Cette découverte établit enfin un lien causal entre les cycles de Milankovitch et le fameux « monde des 100 000 ans » qui caractérise les cycles glaciaires récents, et qui était jusqu’alors difficile à expliquer simplement par la théorie astronomique du climat.
Le calendrier climatique naturel face à l’interférence anthropique
Sur la base de ce modèle déterministe nouvellement établi, les chercheurs peuvent désormais prédire l’évolution naturelle du climat terrestre. Actuellement, l’inclinaison axiale de notre planète diminue progressivement vers son minimum, créant les conditions astronomiques propices à l’apparition d’une nouvelle ère glaciaire dans approximativement 11 000 ans. Nous serons donc en 13 025… si l’humanité est encore présente à la surface de la planète pour le voir ; il est possible que cela ne soit pas le cas.

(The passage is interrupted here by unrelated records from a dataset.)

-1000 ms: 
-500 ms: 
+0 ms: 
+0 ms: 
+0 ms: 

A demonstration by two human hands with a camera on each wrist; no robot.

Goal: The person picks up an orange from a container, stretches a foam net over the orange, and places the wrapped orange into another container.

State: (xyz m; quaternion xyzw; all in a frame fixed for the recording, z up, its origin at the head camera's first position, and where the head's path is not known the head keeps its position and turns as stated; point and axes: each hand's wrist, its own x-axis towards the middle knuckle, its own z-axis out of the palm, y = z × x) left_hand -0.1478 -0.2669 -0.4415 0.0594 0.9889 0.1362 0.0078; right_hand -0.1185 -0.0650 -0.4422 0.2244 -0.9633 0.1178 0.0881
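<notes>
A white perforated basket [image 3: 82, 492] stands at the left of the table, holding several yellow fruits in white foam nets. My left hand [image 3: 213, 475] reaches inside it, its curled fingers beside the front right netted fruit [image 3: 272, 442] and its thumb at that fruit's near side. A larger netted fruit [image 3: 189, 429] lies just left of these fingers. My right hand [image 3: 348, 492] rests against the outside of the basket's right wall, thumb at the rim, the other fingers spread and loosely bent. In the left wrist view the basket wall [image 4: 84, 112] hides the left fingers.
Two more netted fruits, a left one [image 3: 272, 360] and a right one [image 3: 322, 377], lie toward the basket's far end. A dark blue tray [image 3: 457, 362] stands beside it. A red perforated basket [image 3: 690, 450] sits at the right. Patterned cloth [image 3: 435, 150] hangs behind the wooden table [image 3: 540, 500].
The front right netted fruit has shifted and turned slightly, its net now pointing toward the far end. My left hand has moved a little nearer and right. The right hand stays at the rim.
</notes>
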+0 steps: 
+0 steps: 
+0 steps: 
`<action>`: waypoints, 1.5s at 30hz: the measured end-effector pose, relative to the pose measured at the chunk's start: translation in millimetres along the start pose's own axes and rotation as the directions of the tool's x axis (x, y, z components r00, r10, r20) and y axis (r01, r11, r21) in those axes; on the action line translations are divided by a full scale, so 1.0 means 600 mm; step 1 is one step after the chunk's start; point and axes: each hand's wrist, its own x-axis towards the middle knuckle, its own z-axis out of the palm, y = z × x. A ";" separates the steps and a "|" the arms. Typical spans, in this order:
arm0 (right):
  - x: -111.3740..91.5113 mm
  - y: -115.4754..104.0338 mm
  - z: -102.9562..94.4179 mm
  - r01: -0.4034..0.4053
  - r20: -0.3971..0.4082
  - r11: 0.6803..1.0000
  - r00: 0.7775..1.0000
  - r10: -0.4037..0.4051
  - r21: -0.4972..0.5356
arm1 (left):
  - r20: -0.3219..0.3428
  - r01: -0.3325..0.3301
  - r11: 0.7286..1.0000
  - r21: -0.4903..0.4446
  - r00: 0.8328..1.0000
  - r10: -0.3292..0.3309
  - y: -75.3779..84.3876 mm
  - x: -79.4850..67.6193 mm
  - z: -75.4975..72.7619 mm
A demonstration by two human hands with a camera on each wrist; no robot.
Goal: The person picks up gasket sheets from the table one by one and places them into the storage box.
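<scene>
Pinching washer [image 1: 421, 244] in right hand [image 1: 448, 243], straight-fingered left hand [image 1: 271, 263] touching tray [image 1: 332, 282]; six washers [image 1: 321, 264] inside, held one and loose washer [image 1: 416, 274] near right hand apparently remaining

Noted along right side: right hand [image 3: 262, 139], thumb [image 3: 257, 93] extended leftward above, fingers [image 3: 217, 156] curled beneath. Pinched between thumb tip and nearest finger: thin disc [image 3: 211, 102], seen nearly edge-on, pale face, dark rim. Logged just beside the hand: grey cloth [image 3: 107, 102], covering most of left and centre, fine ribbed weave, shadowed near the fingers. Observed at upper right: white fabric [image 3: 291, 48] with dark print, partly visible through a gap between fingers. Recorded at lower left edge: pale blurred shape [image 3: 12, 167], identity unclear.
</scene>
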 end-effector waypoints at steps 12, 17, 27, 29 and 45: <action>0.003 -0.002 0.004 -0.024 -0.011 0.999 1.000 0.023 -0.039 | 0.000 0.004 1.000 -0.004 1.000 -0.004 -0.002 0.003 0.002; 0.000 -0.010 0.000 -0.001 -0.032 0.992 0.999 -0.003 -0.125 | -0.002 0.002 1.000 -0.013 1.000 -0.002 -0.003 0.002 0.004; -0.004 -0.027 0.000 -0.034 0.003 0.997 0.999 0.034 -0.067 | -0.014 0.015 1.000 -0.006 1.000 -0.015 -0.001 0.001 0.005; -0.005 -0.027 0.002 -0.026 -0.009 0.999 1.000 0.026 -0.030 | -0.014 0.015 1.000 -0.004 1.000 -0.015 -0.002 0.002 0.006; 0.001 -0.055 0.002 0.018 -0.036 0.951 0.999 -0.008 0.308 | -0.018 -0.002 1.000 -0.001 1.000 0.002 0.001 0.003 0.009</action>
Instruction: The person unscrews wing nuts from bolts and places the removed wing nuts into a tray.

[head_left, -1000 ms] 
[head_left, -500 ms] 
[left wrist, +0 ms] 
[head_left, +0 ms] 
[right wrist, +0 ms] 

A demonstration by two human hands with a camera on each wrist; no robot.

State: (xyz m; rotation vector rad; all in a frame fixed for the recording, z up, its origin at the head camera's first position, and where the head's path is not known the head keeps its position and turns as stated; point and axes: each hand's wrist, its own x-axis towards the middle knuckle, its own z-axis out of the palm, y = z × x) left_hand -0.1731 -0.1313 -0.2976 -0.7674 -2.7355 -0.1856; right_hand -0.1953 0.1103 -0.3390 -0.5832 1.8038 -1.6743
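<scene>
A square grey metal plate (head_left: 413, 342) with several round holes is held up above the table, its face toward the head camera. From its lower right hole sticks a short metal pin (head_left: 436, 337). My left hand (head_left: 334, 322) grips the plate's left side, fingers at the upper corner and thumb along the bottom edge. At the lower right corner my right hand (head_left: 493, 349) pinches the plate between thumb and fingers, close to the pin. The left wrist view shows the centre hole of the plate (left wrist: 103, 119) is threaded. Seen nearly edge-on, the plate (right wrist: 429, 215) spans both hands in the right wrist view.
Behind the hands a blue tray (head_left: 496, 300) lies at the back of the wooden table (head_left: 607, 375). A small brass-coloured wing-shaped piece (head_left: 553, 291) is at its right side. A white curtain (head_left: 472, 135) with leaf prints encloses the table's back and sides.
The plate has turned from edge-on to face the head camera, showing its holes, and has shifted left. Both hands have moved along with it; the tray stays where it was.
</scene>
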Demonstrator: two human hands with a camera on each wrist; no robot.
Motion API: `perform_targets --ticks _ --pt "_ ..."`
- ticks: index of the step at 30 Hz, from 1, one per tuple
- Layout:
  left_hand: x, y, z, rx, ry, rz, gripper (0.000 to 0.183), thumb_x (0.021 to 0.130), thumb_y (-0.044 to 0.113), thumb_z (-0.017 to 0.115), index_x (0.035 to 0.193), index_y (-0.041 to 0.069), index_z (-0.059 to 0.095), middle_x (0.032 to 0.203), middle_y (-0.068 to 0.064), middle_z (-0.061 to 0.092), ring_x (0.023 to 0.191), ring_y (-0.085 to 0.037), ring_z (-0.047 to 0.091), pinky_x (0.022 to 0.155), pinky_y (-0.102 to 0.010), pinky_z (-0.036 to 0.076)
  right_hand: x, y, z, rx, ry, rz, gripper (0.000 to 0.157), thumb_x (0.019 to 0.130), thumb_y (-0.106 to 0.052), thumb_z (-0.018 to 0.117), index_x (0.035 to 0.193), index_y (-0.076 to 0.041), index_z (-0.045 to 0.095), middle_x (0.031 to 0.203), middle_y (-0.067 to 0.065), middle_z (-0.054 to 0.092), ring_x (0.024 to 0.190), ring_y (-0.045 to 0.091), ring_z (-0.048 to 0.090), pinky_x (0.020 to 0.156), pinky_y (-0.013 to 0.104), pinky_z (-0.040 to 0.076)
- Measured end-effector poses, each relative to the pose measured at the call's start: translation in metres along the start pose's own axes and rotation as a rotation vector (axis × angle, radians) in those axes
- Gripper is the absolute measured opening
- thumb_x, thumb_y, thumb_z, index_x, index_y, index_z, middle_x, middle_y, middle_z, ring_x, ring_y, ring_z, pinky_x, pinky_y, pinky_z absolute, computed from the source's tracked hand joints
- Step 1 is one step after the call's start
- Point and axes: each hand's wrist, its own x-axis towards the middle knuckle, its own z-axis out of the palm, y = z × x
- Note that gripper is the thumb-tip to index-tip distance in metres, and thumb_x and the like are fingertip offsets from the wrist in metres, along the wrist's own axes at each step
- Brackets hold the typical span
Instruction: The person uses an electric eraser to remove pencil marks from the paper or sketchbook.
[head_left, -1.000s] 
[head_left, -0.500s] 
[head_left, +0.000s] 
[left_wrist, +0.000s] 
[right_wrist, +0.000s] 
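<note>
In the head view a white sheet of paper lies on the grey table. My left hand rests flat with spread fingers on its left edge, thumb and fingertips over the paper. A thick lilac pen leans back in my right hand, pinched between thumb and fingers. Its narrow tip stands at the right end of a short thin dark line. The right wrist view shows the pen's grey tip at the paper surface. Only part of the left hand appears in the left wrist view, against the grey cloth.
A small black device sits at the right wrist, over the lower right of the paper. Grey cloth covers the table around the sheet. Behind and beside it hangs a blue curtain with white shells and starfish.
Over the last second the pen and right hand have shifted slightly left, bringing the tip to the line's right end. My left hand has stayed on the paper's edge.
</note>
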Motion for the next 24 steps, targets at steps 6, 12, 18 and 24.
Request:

Toutefois, cette projection ne tient pas compte du forçage radiatif colossal induit par les émissions anthropiques de gaz à effet de serre. Comme le souligne Stephen Barker : « Selon les derniers rapports du GIEC, les humains ont déjà commencé à modifier le cours du climat en s’éloignant de sa trajectoire naturelle par l’émission de gaz à effet de serre ».
Théoriquement, cette étude nous place donc devant une situation à la fois étonnante et effrayante : pour la toute première fois de l’histoire terrestre, une espèce biologique possède la capacité de perturber un cycle astronomique opérant depuis des millions d’années. Les émissions actuelles pourraient non seulement retarder, mais potentiellement annuler complètement la prochaine période glaciaire. Un trophée empoisonné qu’il serait peu sage de brandir.
- Une étude récente a identifié comment l’interaction entre l’orbite terrestre, l’inclinaison de l’axe et la précession des équinoxes déclenche et met fin aux périodes glaciaires.
- Les conditions astronomiques naturelles mèneraient la Terre vers un nouvel âge glaciaire, conformément aux cycles établis depuis des millions d’années.
- Les émissions de gaz à effet de serre pourraient perturber ou même annuler cet événement climatique, marquant une interférence inédite dans l’histoire de la planète.